Figure 2. MAPS+ Implementation Pathway from (22).
In the Introducing MAPS+ to Clinics category, key determinants included leadership and staff buy-in, plus team expectations for CHW-delivered MAPS+, meaning expectations about both the CHW role and the purpose of the MAPS+ intervention. The determinants CHW as core team member, CHW presence on-site, physical space constraints, and workflow and role clarity across the team were important for Integrating CHW with the Team. Specific to the Identifying and Referring Patients for MAPS+ category, we learned that the structure of existing identification and referral processes (e.g., data-generated lists) was a key determinant to ensuring that eligible patients were reached. In the category Connecting Patients and CHWs, CHW availability and scheduling (and thus accessibility for patients and clinic team members) was key, as were the initial contact between the CHW and patient, and CHW characteristics (e.g., demographics, experiences, attitudes, skills). MAPS+ characteristics and flexibility were key determinants in Delivering MAPS+. Care coordination and CHW knowledge of cross-clinic processes (given that CHWs may work in multiple clinic settings) comprised the Coordinating Care Between the CHW and the Team category (22).

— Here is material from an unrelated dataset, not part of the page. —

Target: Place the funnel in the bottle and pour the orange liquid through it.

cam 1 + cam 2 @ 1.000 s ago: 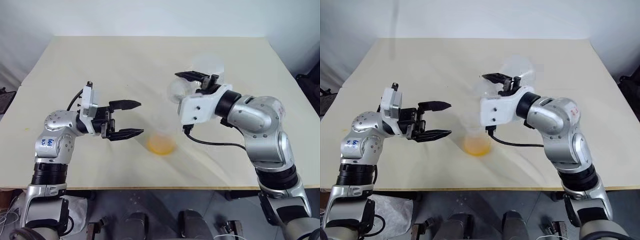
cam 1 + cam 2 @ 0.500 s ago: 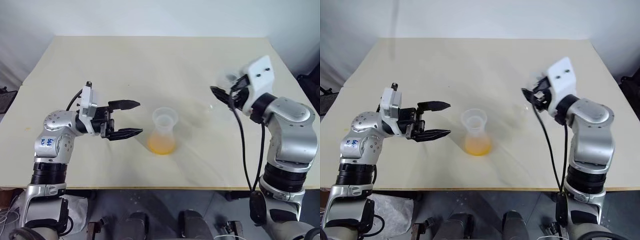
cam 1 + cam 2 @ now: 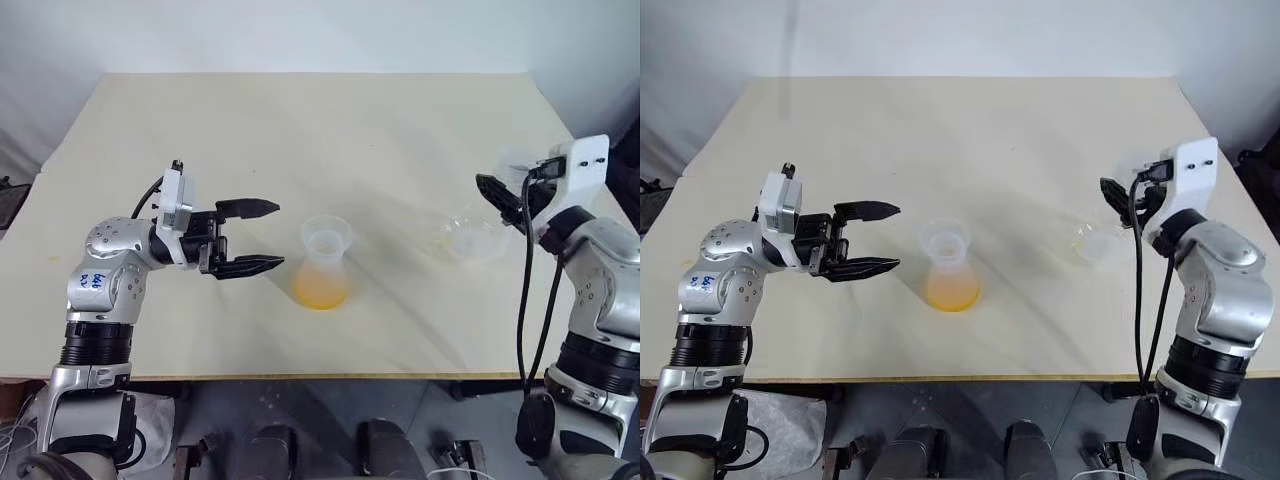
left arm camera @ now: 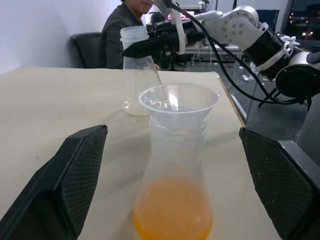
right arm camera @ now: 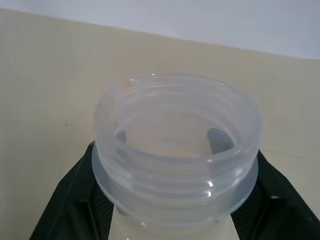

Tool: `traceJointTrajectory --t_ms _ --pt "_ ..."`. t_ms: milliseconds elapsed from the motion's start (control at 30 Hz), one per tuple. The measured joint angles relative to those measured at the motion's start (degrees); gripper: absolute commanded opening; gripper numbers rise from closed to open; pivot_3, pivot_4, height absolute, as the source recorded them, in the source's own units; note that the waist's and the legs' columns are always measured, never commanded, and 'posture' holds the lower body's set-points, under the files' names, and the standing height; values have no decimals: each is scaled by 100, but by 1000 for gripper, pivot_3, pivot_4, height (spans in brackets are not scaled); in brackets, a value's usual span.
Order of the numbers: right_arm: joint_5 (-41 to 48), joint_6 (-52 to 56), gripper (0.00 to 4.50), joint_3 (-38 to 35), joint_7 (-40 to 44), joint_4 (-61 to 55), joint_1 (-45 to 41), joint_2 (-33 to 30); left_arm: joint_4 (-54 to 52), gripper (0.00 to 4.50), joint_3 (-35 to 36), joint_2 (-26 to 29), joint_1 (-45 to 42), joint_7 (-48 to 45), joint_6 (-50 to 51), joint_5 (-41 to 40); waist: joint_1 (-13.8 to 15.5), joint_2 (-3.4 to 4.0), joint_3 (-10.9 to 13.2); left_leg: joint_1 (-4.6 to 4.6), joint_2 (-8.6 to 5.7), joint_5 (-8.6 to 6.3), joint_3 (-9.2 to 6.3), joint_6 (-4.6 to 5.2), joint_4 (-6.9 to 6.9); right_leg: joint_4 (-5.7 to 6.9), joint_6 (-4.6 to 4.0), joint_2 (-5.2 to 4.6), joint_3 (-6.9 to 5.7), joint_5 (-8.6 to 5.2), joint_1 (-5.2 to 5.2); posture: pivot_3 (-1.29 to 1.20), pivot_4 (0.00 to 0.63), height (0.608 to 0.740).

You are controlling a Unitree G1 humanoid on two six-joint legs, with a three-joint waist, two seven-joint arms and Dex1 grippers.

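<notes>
The bottle [image 3: 323,272] stands upright mid-table with the orange liquid [image 3: 322,292] pooled in its base. The clear funnel [image 4: 179,100] sits in its mouth. My left gripper [image 3: 280,235] is open, level with the bottle and a short way to its left, touching nothing. Far to the right, my right gripper [image 3: 1115,195] is shut on the neck of an empty clear flask [image 3: 470,240]. That flask is upright with its base at or just above the table. The right wrist view looks down on its threaded mouth [image 5: 177,145] between the black fingers [image 5: 75,200].
The cream table [image 3: 300,120] stretches wide behind and around the bottle. A black cable [image 3: 522,290] hangs from my right wrist. In the left wrist view a person [image 4: 127,27] sits in a chair beyond the table's far edge.
My right gripper has swung the empty flask from above the funnel out to the right and down, turning it upright. The left gripper has stayed open in place.
</notes>
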Motion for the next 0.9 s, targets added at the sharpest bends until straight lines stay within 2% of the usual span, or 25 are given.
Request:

Lastly, we noted factors within the Outer Setting (which includes “the economic, political, and social context within which an organization resides,” (19) that perpetuate inequities, such as structural and systemic racism, intersectional marginalization, structural stigma, and poverty. Structural assets included norms of respect and dignity in HIV care, shared identity and experiences, community and family support, and comprehensive social services (22). Within our analysis, explicitly situating determinants within the broader sociopolitical context of MAPS+ implementation heightened our attention to the complex, historical, and ongoing factors that shape HIV care delivery. Throughout implementation mapping, we anchored on these findings to ensure that implementation strategies were selected through an equity lens, consistent with growing calls to address health equity within implementation science (24–26). The needs assessment findings alerted us to key determinants beyond those associated with the three primary strategies selected for the trial (i.e., workflow and role clarity).
Step 2: Develop logic model
We used these determinants as key inputs into a working logic model (Figure 3). The model was organized by ecological levels aligned with the CFIR, specifically intervention characteristics, inner setting, outer setting, characteristics of individuals, and process domains. We modified the Smith et al. (20). Implementation Research Logic Model to increase clarity in the link between each specific CFIR level and relevant strategies and allow for better visualization of which strategies were relevant for each domain and which were applicable across multiple domains (e.g., both inner setting and process). This adapted model served as a conceptually-grounded organizational tool throughout our implementation mapping process (20).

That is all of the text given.